Consciousness is chemical.

Is this a truth?

Knocking is Heard.

Here's a knocking indeed!  If a man were porter of hell-gate, he should have old turning the key.

 



Band-aid Incident

Believe it or not, I actually have a number of meaningful things to accomplish at work now.  Mind you, many of them are redundant and silly, but at least I no longer have to Look Busy, because I can be, if I want to.

But I'm not letting all that stop me from writing a letter right now.  See, I just went on a quest for a band-aid, and it was a pretty freaky experience.

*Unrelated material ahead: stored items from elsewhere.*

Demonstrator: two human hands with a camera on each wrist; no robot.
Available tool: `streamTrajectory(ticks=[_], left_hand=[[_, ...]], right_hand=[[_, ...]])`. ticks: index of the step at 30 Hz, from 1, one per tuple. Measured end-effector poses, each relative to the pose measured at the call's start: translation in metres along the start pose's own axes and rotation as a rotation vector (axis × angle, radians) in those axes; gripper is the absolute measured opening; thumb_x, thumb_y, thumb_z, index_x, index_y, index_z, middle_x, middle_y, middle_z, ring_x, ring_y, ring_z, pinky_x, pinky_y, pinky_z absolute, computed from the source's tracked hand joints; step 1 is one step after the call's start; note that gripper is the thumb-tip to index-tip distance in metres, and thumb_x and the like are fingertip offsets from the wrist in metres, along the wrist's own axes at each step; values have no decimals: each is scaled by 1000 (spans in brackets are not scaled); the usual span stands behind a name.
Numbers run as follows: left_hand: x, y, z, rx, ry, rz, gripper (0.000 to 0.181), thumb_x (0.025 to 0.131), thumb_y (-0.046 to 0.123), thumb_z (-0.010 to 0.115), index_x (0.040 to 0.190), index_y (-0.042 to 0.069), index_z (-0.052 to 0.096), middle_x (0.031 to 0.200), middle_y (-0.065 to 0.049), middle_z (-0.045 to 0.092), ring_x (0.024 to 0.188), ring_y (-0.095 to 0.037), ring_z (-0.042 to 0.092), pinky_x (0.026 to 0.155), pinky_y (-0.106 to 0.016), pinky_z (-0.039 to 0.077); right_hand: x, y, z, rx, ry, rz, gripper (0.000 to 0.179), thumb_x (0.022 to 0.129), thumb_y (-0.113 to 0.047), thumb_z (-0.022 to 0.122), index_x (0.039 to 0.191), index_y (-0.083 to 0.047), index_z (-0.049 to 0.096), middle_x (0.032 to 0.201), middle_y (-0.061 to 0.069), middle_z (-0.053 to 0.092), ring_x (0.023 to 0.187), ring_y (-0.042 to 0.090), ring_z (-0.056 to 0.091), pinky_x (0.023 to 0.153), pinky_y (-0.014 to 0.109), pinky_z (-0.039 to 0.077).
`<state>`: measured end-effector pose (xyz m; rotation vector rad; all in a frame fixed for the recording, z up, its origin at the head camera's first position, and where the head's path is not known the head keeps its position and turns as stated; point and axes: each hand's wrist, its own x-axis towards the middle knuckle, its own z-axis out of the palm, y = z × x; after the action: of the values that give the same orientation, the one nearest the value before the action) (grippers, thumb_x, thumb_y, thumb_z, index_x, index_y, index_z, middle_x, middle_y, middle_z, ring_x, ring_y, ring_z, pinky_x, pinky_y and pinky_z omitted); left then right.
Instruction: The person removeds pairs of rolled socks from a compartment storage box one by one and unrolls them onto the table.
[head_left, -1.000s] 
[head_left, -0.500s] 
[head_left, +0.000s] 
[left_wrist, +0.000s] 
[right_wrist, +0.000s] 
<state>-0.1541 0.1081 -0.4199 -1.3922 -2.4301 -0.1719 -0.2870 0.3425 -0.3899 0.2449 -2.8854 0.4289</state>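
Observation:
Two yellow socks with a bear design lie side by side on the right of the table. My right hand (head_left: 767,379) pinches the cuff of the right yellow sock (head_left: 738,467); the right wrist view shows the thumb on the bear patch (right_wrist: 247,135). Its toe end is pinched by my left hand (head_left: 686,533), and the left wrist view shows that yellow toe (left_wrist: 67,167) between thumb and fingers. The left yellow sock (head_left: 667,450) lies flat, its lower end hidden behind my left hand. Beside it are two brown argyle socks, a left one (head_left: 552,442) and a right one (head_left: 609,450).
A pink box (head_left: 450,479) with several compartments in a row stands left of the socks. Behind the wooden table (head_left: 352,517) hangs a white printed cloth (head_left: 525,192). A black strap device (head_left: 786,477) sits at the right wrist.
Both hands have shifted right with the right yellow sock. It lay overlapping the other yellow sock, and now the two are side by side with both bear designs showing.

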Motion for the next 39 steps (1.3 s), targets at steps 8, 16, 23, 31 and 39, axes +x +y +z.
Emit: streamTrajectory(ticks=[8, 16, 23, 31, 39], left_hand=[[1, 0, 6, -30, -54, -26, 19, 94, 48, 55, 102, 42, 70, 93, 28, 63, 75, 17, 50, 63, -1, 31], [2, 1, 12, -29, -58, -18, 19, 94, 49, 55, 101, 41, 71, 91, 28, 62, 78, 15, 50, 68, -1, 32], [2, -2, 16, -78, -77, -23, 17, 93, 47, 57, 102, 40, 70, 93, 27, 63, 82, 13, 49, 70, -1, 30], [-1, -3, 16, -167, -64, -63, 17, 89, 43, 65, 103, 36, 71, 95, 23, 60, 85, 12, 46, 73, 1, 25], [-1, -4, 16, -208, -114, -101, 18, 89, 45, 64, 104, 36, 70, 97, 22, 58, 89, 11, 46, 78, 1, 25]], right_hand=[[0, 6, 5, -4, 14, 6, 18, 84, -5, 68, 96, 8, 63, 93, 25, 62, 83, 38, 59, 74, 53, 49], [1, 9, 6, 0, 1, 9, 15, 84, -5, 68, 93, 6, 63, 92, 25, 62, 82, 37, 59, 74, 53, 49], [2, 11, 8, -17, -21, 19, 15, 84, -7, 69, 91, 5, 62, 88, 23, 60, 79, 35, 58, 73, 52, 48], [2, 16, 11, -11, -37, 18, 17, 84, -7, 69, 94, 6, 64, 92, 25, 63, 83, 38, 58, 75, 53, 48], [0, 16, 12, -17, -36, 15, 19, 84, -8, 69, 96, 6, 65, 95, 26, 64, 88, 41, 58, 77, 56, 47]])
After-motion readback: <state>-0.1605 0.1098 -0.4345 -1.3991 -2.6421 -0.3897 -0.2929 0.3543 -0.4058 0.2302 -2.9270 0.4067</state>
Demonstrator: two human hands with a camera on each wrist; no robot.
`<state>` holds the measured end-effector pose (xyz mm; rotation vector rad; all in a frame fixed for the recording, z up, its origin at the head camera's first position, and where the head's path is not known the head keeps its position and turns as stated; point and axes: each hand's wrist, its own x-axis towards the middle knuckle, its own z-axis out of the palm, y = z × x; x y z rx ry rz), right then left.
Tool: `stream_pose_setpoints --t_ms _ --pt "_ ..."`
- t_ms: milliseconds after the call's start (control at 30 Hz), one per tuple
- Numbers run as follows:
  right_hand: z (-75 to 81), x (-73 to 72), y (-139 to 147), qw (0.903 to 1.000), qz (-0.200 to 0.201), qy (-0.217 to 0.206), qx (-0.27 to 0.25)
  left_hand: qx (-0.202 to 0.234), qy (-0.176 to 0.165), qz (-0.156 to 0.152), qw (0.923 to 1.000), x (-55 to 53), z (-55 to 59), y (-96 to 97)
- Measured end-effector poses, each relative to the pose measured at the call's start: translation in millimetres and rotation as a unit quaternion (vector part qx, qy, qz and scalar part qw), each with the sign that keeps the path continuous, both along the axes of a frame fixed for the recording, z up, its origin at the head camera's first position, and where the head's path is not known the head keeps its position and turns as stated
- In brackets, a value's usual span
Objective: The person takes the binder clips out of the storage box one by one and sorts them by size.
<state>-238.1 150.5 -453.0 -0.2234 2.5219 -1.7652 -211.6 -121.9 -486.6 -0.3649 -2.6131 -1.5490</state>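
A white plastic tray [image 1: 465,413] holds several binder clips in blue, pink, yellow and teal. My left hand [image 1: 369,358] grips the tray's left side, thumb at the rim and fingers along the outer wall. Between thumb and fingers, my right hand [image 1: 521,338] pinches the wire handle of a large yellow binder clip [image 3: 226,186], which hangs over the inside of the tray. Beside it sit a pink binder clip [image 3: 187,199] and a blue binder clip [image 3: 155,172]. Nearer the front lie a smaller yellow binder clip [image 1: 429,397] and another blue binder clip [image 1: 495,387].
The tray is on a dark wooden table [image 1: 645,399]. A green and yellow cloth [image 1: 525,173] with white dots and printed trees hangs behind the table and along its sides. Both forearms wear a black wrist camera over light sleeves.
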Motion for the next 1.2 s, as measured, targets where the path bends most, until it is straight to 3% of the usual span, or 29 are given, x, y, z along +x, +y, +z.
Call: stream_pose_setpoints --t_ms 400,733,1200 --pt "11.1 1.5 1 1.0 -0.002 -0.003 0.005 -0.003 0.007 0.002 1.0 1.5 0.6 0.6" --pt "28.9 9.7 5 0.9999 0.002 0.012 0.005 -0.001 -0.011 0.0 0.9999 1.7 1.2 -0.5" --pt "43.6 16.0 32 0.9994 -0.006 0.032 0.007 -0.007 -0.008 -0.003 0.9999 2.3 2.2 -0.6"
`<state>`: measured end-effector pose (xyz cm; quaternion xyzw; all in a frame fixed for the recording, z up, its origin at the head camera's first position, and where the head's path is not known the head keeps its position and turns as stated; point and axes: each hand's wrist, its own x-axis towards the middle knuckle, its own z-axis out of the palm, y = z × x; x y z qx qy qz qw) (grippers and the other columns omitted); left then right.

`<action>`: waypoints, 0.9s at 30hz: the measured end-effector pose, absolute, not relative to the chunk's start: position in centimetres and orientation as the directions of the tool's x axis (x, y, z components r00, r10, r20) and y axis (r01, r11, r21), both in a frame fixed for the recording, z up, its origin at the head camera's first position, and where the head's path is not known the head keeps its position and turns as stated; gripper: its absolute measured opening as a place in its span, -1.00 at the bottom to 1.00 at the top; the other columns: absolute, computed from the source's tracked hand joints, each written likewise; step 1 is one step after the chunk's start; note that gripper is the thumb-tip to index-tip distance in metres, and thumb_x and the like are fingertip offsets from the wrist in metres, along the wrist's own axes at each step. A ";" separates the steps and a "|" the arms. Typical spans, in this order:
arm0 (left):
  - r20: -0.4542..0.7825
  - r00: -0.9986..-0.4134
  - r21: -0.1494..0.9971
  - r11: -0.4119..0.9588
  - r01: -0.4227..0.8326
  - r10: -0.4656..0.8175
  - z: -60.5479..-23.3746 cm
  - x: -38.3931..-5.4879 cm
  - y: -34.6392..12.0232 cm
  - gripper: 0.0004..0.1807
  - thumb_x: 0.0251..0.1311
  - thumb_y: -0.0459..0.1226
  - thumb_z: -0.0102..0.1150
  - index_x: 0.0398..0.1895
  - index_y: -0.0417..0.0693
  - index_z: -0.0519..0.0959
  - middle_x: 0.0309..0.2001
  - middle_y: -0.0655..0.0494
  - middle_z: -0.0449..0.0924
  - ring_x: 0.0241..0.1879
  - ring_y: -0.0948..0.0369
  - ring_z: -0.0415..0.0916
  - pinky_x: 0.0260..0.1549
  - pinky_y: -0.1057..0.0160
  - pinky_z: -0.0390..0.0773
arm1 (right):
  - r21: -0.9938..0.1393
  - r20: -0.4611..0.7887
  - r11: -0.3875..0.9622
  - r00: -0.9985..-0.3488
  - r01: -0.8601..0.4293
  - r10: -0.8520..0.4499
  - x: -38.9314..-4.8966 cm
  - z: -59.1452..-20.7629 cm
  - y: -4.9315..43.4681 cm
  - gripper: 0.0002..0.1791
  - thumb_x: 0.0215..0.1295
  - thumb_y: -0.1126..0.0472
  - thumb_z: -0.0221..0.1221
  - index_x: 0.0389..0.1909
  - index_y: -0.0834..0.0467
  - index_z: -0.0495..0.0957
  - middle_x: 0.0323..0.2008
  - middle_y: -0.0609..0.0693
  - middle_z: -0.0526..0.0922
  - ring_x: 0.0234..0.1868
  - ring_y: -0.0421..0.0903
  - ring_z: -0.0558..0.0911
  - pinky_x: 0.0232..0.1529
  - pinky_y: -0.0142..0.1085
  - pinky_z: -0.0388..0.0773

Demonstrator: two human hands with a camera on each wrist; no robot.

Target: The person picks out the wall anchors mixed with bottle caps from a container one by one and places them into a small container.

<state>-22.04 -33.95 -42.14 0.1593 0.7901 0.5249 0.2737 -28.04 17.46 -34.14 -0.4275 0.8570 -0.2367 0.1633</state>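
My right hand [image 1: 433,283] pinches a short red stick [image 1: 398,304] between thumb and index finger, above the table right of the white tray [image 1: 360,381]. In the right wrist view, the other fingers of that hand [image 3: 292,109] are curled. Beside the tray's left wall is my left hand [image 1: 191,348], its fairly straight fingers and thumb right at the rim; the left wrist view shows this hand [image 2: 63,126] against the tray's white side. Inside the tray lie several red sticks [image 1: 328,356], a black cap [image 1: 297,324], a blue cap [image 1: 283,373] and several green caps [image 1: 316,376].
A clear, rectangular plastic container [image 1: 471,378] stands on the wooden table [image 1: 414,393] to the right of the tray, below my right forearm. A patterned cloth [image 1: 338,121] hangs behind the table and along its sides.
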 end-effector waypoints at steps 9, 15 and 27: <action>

At lunch, I was playing Lunch Money (an extraordinarily strange and twisted non-collectable card game) and one of the cards ("Uppercut" was the card, I believe) gave me a really nasty papercut right where I was already nursing an annoying little hangnail.  It was bleeding a lot, so I was walking around with my finger in my mouth and generally looking like a dork.  (peanut gallery: "You mean 'more like a dork than usual, right?'" me: "yeah, yeah") Back at The Lab, I asked Robbie if there were any band-aids about.  Turns out there weren't.  So I went out onto the rest of the 10th floor in search of a band-aid.

Bull Atlyntic uses an open floorplan system where there's no big walls, but lots and of cubicles and cubicle-groups.  Every floor has the elevator shaft in the middle, and then a maze of interconnected cubicles. Hanging from the ceiling, there are signs that tell you where you are (W6, R4, etc.) like at amusement park parking lots.  A few of the cubicles belong to certain people, but most are open cubicles--you're not allowed to personalize them, and you're supposed to just take the first one you get to when you arrive in the morning (echoes of Snow Crash in my mind . . .).

Anyway, the 10th floor has the glass-enclosed lab where I work, as an odd aberration in the cubicle pattern.  The whole floor is a lab, in a way, so it made at least a little sense to have the cubicized organization for it. I found the "secretary" for the 10th floor, and she showed me to the first-aid kit for the floor.  It didn't have any band-aids, so I went down the stairs to the ninth floor.

Which was, in all ways, just like the 10th floor. Where the lab would be, there was some bigshot's office.  There was a small sign announcing that this was the "Large Business Systems" floor, but you wouldn't know if the sign wasn't there.  Floor 9 had the same maze of cubicles with coordinate signs hanging from the ceiling.  And Floor 9 also had no band-aids.

I'm sure you can imagine how it went from here. Each floor had exactly the same floor plan, the same cubicles.  It was all oddly quiet. I peeked into some cubicles and occasionally saw people working.  I had to do that, though, to assure myself there was activity going on.  Each floor had a secretary, who directed me to a first-aid kid that had plenty of anti-poison stuff and poison ivy salves, but no band-aids.

Finally, on floor 3, I found a band-aid. I didn't need to ask anyone where, because I knew exactly where the floor's kitchen would be, and exactly which drawer in the kitchen would hold the first-aid kit.

After all that, I view this glass-enclosed lab as a little piece of home. Sure, it has cubicles too (and we have to tidy them all up before we leave each evening), but dang it, they're _our_ cubicles.

MA: your suggestion to wend the time away was a truly great one, but the evil techie wizards over here have DISABLED the macro recorder thingee in Windows.  Instead, I spend time writing bogus help screens and training scenarios.  Example:

TRAINING SCENARIO #5:
DEMON INFESTATION IN SERVICE LINES

  1. You receive a phone call from a customer who complains that his phone lines are infested by demons.
  2. Version 1.2 of expressTRAK does not currently support exorcisms.
  3. What is the workaround procedure for removing denizens of Hell from Bull Atlyntic property?
The answer is only funny if you know how stuff works here, so I'll spare it.